Paper ID:603
Title:General Table Completion using a Bayesian Nonparametric Model
Current Reviews

Submitted by Assigned_Reviewer_1

Q1: Comments to author(s). First provide a summary of the paper, and then address the following criteria: Quality, clarity, originality and significance. (For detailed reviewing guidelines, see http://nips.cc/PaperInformation/ReviewerInstructions)
The paper describes a Bayesian hierarchical model model for handling mixed-type missing data (i.e., datasets that involve both continuous and discrete data) in large databases. The model relies on the use of latent Gaussian variables whose correlation is modeled using a bilinear latent factor model. Uncertainty on the number of latent factors is accounted for using an Indian Buffet process prior on the factor indicators.

General comments:

1) Although the paper does not discuss the issue explicitly, their model treats the missingness mechanism (which determines the probability that a given value is missing) as ignorable. This is unlikely to be the case in most of the databases considered in the illustration, which is a well known to be a serious issue (a classic reference is Rubin 1976, but there is an extensive statistics literature on the topic over the last 40 years). The whole article misses the point that even a very flexible model will lead very poor imputations if the probability that a value is missing depends of the characteristics of the object. Since the authors do not even attempt to justify their assumption of ignorability, I have to assume that they are unaware of the issue. I consider this a critical flaw in their work.

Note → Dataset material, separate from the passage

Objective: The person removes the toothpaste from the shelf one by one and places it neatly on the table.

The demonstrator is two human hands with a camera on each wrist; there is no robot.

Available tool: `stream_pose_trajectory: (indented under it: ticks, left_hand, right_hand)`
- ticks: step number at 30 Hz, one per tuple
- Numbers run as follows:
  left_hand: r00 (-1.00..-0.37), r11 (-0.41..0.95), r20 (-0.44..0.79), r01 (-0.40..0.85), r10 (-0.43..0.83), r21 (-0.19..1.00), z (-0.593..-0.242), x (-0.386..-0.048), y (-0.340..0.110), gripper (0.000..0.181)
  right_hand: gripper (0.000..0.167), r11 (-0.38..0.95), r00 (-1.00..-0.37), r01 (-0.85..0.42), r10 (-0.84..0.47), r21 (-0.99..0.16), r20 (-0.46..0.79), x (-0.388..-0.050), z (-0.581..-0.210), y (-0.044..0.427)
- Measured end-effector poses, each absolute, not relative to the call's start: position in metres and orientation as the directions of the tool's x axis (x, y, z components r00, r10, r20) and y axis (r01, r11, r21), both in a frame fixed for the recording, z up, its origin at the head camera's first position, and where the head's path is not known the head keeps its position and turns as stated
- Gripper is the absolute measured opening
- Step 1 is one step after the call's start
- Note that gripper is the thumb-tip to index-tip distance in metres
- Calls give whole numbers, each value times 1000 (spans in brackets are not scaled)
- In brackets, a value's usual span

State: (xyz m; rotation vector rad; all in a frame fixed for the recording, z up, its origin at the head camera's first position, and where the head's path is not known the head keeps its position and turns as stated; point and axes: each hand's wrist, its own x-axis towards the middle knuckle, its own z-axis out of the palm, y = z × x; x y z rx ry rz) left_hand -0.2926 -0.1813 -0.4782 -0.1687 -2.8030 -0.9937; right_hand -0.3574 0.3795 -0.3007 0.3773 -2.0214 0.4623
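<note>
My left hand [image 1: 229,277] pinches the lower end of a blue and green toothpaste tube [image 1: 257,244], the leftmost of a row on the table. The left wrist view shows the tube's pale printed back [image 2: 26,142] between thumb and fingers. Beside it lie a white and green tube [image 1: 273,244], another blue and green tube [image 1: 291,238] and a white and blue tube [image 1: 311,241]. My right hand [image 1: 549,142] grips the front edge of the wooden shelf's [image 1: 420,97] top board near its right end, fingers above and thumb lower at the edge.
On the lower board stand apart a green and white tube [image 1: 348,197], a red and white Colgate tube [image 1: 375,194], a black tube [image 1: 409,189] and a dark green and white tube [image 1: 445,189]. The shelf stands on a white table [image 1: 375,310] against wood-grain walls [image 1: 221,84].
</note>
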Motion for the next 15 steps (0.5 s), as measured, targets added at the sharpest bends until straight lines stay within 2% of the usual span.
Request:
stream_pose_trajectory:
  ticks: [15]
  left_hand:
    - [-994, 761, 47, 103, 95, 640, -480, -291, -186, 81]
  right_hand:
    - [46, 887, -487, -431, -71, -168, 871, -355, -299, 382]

2) I would also like to note that the use of latent Gaussian variables to unify the treatment of mixed-type multivariate observations has quite a long history in Bayesian methods. Furthermore, the authors do not discuss how to choose the transformation to be used for positive real or count data (f in the author’s notation). In their evaluation the make ad-hoc choices, but there is absolutely no justification for it or guidelines on how to make the choice in more general cases.

3) The “nonparametric” nature of the model presented by the authors refers to its ability to automatically estimate the number of latent factors. However, the model is strongly parametric in the sense that it involves strong assumptions about the distributions of the outcomes (e.g., Gaussianity/log-Gaussianity for continuous outcomes, probit link functions for categorical data). The parametric assumption on the joint distribution of the (latent) variables is bound to have a more dramatic effect on the imputations that a slight misspecification in the number of latent factors. Again, the incremental improvement advocated by the authors seems to be focused on an aspect of the model that seems to be less critical for the application.

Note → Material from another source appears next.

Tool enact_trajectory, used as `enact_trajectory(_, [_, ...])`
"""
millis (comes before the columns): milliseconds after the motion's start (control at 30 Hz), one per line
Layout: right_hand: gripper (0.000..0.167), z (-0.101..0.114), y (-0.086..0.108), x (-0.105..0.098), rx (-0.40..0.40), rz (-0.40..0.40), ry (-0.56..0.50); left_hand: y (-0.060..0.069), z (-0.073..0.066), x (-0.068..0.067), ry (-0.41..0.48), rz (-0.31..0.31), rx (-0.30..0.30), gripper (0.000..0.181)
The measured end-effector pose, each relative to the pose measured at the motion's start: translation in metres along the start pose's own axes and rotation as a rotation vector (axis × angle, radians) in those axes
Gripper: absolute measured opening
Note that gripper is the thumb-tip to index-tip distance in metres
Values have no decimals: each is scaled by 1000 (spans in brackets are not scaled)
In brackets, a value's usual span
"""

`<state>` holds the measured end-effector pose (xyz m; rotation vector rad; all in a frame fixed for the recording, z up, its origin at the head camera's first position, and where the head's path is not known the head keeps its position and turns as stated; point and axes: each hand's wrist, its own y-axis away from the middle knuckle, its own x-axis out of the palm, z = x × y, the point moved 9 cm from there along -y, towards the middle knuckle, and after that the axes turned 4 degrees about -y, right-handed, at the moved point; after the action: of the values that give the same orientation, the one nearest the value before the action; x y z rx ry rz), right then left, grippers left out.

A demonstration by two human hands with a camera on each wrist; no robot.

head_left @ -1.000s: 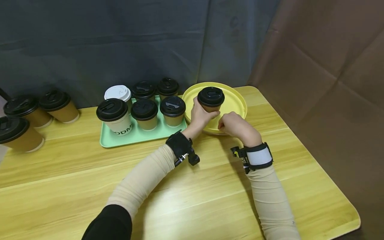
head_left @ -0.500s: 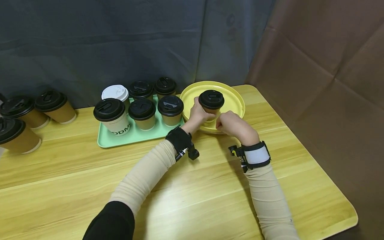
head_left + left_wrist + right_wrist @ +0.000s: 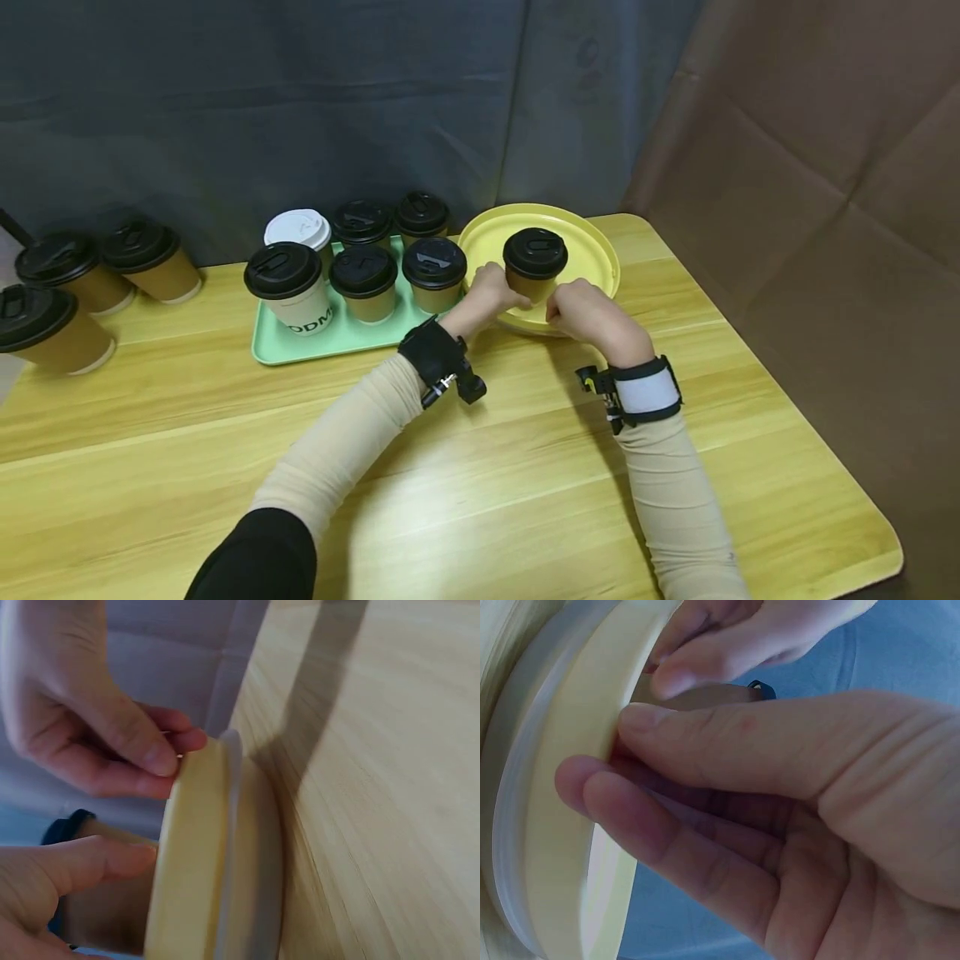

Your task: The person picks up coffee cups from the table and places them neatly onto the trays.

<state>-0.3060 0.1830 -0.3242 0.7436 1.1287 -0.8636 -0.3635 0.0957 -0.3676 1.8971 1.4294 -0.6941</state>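
Observation:
A brown paper cup with a black lid stands upright in the yellow round tray. My left hand is just left of the cup, its thumb straight and pointing right. In the left wrist view that thumb lies in front of the cup; whether it still touches is hard to tell. My right hand pinches the near rim of the yellow tray. The right wrist view has its thumb on one side of the rim and its fingertips on the other. A paler round piece sits under the tray.
Left of the yellow tray, a green tray carries several lidded cups, including a cream cup and one with a white lid. More brown cups stand at the far left. Dark cloth hangs behind the table.
The cup has come down into the yellow tray. My left hand has loosened from it and drawn back left and toward me. My right hand stays at the rim.

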Motion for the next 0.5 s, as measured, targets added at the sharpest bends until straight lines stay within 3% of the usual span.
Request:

4) I have concerns related to the use of log-likelihoods for comparing models (for example, they do not penalize for complexity, which would of course favor the nonparametric models).

Clarity: The paper is well written and clear.

Quality: Unfortunately I am quite negative about the quality of the manuscript. I think the authors focus too much on creating a fancy model and too little on the underlying issues associated with their application.

Originality: The methods seem to be novel in the context of the computer science literature on the topic (I cannot tell for sure since I am not a computer scientist), but from the point of view of the model or the more general missing-data literature the paper is derivative.

Significance: Missing data is certainly an important problem in statistics and machine learning. However, I do not believe that the paper would have an impact.

Rubin D.B, (1976) “Inference and missing data” Biometrika: 63, 581-592.

Q2: Please summarize your review in 1-2 sentences
Missing data is certainly an important problem in statistics and machine learning. However, the methods described are not really novel and they focus on issues that are somewhat tangential to those that are key for missing-data imputation.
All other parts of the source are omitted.